Coil – Time Machines

Dais

Time MachinesIntended as a psychedelic thoroughfare that cures you of time, if only for its duration, this was one of Coil‘s many crowning glories for me. Along with the Spring Equinox EP “Moon’s Milk”, it opened the floodgates towards a richness that is still sorely missed, even all these years later. As Jhonn Balance cited, “these were simple tones you could slip through”, and even if it doesn’t facilitate actual time travel, you can easily lose yourself to its minimal charms, now remastered and re-released at long last (and using the Coil name) by Dais.

The first track, “7-Methoxy-ß-Carboline: (Telepathine)”, onion-skins in dissolving circulars. Patterns form, mesh, re-write as funnelling silvers are fed into a chasm of oscillating sub-bass, the sine-sway eating in there like a slowly twisting tourniquet of rippling reversals.
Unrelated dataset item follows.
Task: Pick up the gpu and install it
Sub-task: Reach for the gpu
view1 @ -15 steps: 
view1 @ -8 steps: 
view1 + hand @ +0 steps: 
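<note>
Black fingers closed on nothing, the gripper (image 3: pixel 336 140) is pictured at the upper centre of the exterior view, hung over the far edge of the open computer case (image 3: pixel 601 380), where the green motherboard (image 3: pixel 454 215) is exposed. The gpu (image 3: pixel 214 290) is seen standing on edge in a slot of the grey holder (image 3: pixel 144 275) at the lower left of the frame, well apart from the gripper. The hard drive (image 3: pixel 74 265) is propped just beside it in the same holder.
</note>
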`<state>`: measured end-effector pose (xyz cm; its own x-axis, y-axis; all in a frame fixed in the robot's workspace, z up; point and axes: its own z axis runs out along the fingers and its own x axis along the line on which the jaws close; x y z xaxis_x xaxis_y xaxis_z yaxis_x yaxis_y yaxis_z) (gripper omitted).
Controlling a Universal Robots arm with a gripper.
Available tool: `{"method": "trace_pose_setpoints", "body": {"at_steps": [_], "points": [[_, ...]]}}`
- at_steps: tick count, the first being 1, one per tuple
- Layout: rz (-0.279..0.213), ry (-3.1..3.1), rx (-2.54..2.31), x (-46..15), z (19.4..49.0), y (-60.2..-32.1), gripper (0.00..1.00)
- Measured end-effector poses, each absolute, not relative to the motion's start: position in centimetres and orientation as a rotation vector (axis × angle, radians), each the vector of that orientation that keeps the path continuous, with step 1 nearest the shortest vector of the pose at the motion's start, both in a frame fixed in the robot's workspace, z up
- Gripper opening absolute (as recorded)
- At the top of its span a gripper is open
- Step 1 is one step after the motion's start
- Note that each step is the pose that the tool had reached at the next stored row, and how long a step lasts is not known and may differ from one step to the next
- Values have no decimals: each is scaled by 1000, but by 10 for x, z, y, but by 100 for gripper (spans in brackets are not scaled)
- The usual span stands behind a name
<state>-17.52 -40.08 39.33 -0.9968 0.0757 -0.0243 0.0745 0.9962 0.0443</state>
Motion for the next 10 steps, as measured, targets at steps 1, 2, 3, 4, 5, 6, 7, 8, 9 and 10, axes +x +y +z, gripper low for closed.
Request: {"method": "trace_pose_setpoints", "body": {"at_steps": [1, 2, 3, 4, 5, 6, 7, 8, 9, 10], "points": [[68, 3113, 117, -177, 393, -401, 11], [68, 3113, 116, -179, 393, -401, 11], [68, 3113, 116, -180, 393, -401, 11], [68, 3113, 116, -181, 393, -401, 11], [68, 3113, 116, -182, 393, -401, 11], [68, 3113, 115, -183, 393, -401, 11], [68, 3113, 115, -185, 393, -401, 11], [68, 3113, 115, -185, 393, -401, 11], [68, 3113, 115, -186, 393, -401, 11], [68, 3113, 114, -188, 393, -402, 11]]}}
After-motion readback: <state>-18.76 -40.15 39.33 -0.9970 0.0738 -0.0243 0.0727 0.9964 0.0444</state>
Notch up the volume on this one and blissfully bathe, let that taste of something “MORE” (tangled up in there) puppeteer your mind.

Hallucinogens figure strong, but are not a prerequisite to the enjoying. Its humming architectures do a great job of robbing you of reality sans chemicals, quashing those pesky externals in bassy blurs. I do like the idea they were necessary (according to Drew McDowall) to whittle down the results though, season the selection as if this were a drug-sanctioned beast, rather than like Love’s Secret Domain, a drug-fuelled one.

Each track halogens a separate flavour. “2,5-Dimethoxy-4-Ethyl-Amphetamine: (DOET/Hecate)” hypothermically doubles, a jaded hue that sort of shivers along you as these undulating tendrils drag you deeper to its inky centre. The scrying mirror of the front cover isn’t reflective enough, but the whirring hypnotics of this track casts a powerful spell, enriching, eroding until you’re like a bride stripped bare, boating to its oblivion.

The third (“5-Methoxy-N,N-Dimethyl: [5-MeO-DMT]”, the album’s shortest track at a little over ten minutes) is more crystalline, full of high-pitched glassy tones that flicker-fly in dopplering exposures. A sound in danger of mimicking the Star Trek theme tune successfully pulled away from the familiar as its angulars are rounded off in chaotic envelopes that spatter-cake in coiling repartitions. This has a far harsher vibe when compared to the rest, like a structurally unstable prototype of “Tunnel Of Goats”, humming slowly out of focus, leaving a sense of the unresolved to hang awkwardly in the air.

The fourth and final instalment, “4-Indolol,3-[2-(Dimethylamino)Ethyl],Phosphate Ester: (Psilocybin)”, is the longest and most immersive. A slow evolution of gathering tones that lasts almost half an hour, this belladonna-fringed silkiness jellyfishing the muttering gauze. At the height of its magic, with soft tardis-like sounds addictively purring away in your ear, it drops to a barely audible jig and a sense of emptiness buckets you, to be refilled in weevil-like whirs spiralling up as if somebody is dentist-drilling perception. A rash of whoozy nocturnes break out of these confines, bringing to mind that other classic of modern minimalism, Nurse With Wound‘s Soliloquy For Lilith, until revving and ratcheting itself to a Kirlian-haloed close.

A signature time struggles to forge, these boys always seemed to be tapping into something rather magical.